Hi all, first time asking a question here. I've recently acquired a 388 and have been going through the deck cleaning and demagnetizing heads, cleaning pots and switches etc.
I have what seems to be an intermittent hum that sounds similar to a ground loop hum. It gets louder with raising the master fader and is completely out when the master is pulled down. I say intermittent because there have been times when the "noise" is barely there but if its been on for a while it gets up to a consistent volume.
I hear it in the headphone jack and stereo outs through monitors.
Things I've tried: 1.flipping the plug 2. running on a different circuit in the room 3. plugging into a power conditioner.

I'm starting to think this is not a ground issue but just sounds like that.

I'm planning to use the mixer portion as 8 mic pres for both tape and to the computer with the PGM outs to a set of convertors.

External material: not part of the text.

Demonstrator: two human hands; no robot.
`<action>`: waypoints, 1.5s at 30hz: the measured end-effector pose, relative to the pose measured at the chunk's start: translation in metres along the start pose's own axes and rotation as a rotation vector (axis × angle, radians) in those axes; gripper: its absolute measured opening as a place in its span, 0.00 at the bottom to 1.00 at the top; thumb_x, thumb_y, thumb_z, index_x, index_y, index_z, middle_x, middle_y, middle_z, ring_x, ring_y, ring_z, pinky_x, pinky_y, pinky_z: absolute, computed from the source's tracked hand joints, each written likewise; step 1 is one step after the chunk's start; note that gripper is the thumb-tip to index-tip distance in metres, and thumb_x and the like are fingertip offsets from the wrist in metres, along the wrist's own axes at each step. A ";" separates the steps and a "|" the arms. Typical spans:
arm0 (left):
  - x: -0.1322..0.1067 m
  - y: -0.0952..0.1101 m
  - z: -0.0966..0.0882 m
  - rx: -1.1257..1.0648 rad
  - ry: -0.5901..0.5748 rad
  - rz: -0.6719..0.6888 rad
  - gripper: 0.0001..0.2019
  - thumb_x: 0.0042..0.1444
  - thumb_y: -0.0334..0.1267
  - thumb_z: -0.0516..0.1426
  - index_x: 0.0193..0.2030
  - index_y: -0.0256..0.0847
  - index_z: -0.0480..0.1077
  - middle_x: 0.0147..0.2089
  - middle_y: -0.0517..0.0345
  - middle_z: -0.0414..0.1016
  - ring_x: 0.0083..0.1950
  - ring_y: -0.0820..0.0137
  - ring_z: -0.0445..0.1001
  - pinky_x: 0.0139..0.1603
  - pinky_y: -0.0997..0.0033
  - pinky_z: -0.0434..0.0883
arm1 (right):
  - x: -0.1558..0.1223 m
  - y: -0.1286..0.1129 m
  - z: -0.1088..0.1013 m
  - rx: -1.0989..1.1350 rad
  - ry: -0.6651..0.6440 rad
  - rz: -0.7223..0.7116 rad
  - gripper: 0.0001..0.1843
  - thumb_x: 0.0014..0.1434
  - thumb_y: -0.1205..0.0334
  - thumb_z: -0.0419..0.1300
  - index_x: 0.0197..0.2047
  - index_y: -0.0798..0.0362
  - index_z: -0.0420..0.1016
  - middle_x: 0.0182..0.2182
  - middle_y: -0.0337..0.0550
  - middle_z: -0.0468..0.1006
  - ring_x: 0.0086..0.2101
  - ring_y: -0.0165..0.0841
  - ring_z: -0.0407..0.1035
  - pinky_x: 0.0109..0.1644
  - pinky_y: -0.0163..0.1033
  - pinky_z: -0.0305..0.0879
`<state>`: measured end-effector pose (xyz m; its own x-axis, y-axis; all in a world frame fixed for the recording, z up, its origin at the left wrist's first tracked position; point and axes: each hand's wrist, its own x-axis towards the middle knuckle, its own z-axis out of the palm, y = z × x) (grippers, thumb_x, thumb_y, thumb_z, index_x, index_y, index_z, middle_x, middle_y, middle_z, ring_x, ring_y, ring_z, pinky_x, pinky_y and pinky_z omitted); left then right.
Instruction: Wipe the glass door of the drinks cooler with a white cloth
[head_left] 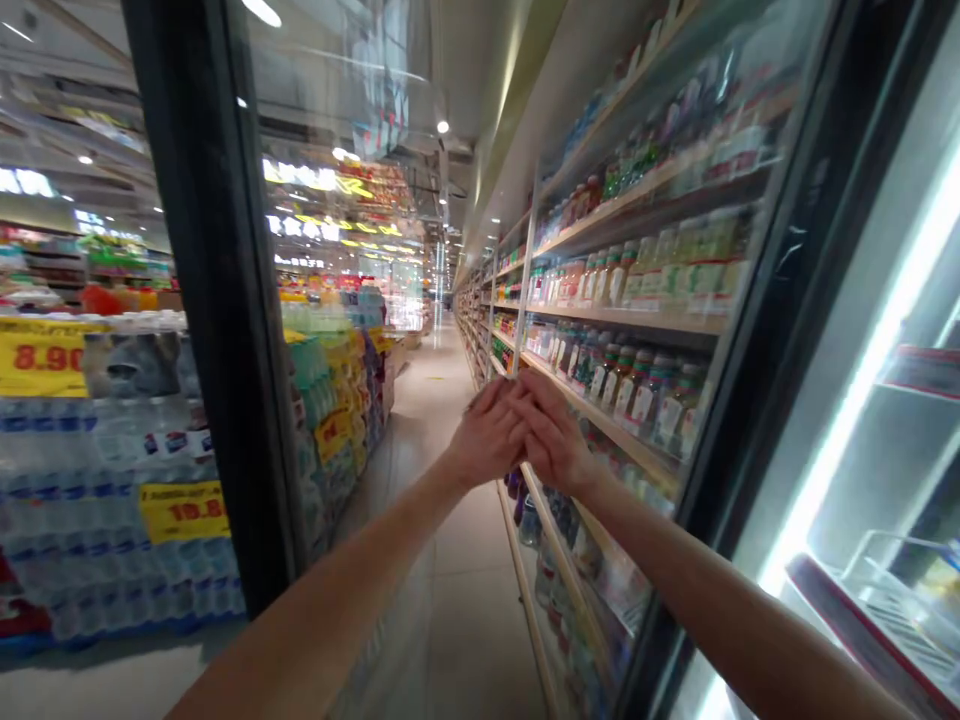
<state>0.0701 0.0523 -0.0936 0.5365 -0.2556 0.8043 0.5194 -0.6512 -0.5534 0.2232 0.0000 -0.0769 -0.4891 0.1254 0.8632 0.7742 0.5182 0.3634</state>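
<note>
My left hand (491,432) and my right hand (551,430) meet at the centre of the head view, both arms stretched forward. The fingers of both are curled and pressed together, touching each other near the tips. What they hold between them, if anything, is hidden by the fingers. Just beyond or around the hands is the glass pane (420,600) of a black-framed cooler door (217,300), which stands swung out. Whether the hands touch the glass cannot be told.
On the right, the lit cooler (855,430) has wire shelves. Through the glass, shelves of bottles (630,385) line an aisle (442,400). Stacked packs of bottled water (112,540) with yellow price signs (184,512) stand at the left.
</note>
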 end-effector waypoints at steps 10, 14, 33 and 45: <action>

I just need to get this thing quiet and any help/insight is GREATLY appreciated.

All my best, Brian
Hi, Brian.

Do you have access to and know how to use an oscilloscope? When I have hum like that, like when nothing is connected to the device, the first thing I do is check the power supply. The purposes of a regulated DC power supply are to take AC power, rectify it to DC, and ensure a constant DC voltage. One sign of a failure of a regulated DC power supply is hum. This happens when the rectifier or part of the rectifier fails and no longer converts the AC waveform to DC, so you’ll have a partial waveform that gets through the rectifier and the amplitude is too great for the regulation circuit to filter. Scoping the output of the audio power rails and looking for AC at the outputs tells you there is a power supply failure if found. You *can* also use a multimeter. This is not ideal, but if the failure is bad enough (and if the hum is caused by a failed rectifier it usually is) a multimeter is usually sufficient. So if using a multimeter you set it to AC volts, and measure for AC across the +15V output and the 0V reference (ground) at the output of the power supply, and then do the same for the -15V power rail. Those measurements should be at or very close to zero volts AC.
  • Like
Reactions: RFR
Sweetbeats, that description makes perfect sense. Thank you for the detailed description! I have a buddy that can bring an oscilloscope to check the power supply. If we find find a failure in the DC power supply, is there a fix? or is the best/only option to replace the power supply? I don't know how available a power supply is for a unit of this era.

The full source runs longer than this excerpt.